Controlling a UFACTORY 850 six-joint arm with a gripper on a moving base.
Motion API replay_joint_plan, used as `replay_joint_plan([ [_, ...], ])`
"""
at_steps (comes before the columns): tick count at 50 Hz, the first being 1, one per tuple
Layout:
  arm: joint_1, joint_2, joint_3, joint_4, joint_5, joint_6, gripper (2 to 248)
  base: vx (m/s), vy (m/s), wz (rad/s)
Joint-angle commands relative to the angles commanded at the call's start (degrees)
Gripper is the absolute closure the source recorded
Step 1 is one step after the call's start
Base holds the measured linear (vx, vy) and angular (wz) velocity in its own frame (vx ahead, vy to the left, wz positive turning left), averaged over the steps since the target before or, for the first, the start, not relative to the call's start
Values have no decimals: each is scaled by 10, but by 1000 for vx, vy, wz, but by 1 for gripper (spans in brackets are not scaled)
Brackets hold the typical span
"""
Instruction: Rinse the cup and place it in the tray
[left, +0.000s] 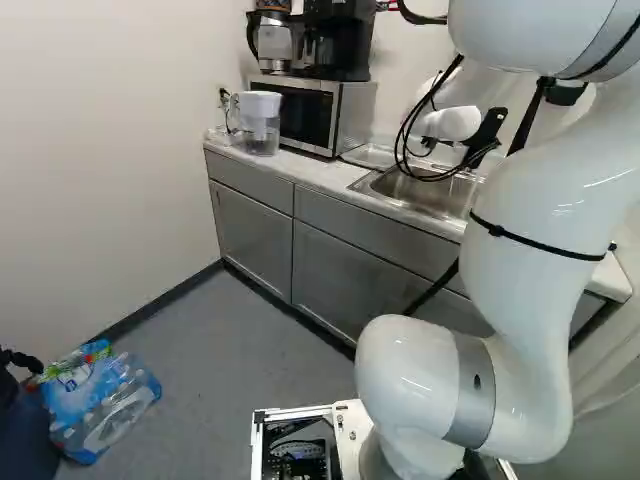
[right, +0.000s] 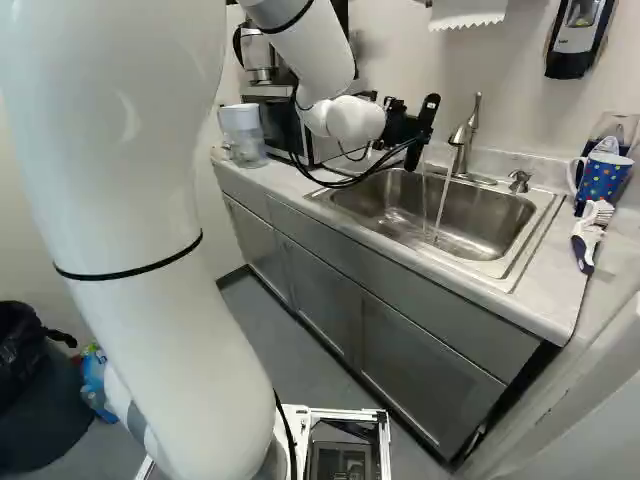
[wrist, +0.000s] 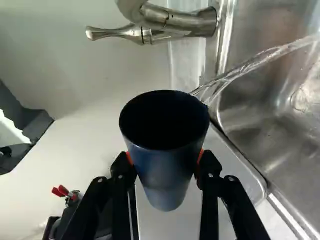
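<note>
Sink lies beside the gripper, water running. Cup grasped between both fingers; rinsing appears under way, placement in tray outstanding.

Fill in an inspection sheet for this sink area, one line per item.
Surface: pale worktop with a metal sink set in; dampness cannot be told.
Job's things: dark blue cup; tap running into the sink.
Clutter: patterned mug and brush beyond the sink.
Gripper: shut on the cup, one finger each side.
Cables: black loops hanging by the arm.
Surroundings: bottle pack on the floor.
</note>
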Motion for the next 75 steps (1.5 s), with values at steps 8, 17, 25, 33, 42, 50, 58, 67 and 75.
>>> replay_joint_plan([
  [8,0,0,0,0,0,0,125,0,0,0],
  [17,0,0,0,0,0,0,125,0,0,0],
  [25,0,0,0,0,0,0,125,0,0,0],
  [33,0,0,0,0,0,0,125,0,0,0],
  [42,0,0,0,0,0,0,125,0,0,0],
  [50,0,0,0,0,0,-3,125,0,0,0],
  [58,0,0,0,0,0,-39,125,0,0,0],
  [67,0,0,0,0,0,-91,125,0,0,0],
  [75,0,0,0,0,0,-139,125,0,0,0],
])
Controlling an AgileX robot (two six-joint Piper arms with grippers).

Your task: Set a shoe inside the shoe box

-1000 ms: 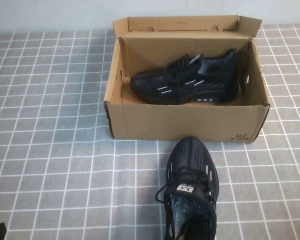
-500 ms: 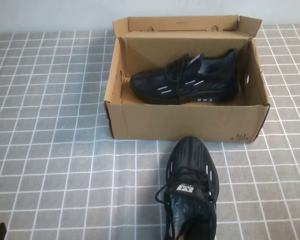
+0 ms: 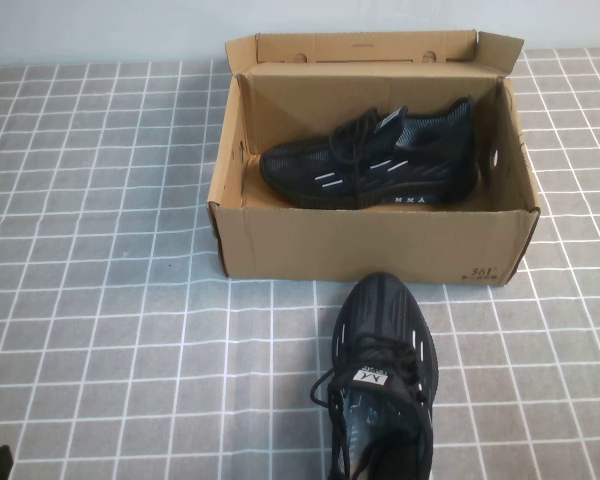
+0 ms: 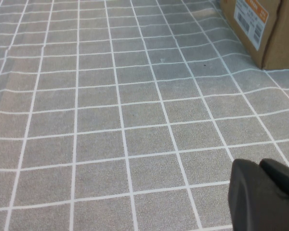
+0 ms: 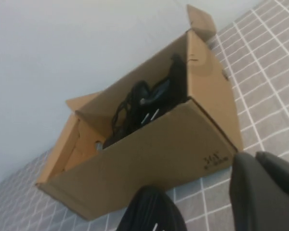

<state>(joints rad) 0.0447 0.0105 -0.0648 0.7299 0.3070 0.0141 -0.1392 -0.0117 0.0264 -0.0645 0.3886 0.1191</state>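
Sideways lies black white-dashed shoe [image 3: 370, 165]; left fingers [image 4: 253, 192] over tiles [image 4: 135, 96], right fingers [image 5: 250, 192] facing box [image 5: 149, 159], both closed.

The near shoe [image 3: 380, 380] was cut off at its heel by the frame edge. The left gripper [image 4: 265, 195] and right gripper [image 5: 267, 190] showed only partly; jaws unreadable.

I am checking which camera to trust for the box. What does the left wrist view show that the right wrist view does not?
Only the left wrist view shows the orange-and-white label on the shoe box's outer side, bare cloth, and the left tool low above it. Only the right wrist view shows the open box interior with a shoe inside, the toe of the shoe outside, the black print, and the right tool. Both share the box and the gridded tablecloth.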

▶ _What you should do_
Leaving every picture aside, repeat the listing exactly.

▶ _Solution to this problem_
Controlling a UFACTORY 850 six-joint arm with a gripper on a moving base.
Motion API replay_joint_plan, used as `replay_joint_plan([ [_, ...], ])`
"""
at_steps (comes before the columns): tick count at 50 Hz, the first being 1, one per tuple
Layout:
  arm: joint_1, joint_2, joint_3, joint_4, joint_5, joint_6, gripper (2 to 248)
  base: vx (m/s), vy (m/s), wz (rad/s)
Joint-angle commands relative to the angles commanded at the call's start (degrees)
Gripper is the absolute closure the source recorded
Step 1 is one step after the call's start
Base holds the measured linear (vx, vy) and angular (wz) velocity in its own frame (vx ahead, vy to the left, wz positive turning left), averaged over the steps since the target before or, for the first, the start, not relative to the call's start
Values have no decimals: each is scaled by 10, but by 1000 for vx, vy, wz, but by 1 for gripper (spans in brackets are not scaled)
Brackets hold the typical span
"""
Instruction: Rinse the cup and place it in the tray
[left, +0.000s] 
[right, +0.000s] 
[wrist, +0.000s] 
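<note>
Sink lies beside the gripper, water running. Cup grasped between both fingers; rinsing appears under way, placement in tray outstanding.

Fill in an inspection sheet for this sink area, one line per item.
Surface: pale worktop with a metal sink set in; dampness cannot be told.
Job's things: dark blue cup; tap running into the sink.
Clutter: patterned mug and brush beyond the sink.
Gripper: shut on the cup, one finger each side.
Cables: black loops hanging by the arm.
Surroundings: bottle pack on the floor.
</note>
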Motion for the next 75 steps (1.5 s), with values at steps 8, 17, 25, 33, 42, 50, 58, 67 and 75.
>>> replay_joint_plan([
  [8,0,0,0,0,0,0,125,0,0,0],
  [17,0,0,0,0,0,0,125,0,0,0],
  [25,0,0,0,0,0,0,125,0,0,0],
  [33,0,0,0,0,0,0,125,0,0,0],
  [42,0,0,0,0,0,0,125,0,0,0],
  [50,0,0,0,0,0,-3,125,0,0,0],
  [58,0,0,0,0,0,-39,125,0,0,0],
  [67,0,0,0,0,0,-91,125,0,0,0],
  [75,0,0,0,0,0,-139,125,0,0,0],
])
Controlling an AgileX robot (two six-joint Piper arms with grippers).

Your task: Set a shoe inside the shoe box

-1000 ms: 
-500 ms: 
+0 ms: 
+0 ms: 
+0 ms: 

<state>(joints rad) 0.0447 0.0105 -0.0648 0.7299 0.3070 0.0141 -0.1392 -0.0117 0.0264 -0.0645 0.3886 0.1191</state>
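Sideways lies black white-dashed shoe [image 3: 370, 165]; left fingers [image 4: 253, 192] over tiles [image 4: 135, 96], right fingers [image 5: 250, 192] facing box [image 5: 149, 159], both closed.

The near shoe [image 3: 380, 380] was cut off at its heel by the frame edge. The left gripper [image 4: 265, 195] and right gripper [image 5: 267, 190] showed only partly; jaws unreadable.

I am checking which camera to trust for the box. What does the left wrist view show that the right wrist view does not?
Only the left wrist view shows the orange-and-white label on the shoe box's outer side, bare cloth, and the left tool low above it. Only the right wrist view shows the open box interior with a shoe inside, the toe of the shoe outside, the black print, and the right tool. Both share the box and the gridded tablecloth.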

Nothing more is needed for this exercise.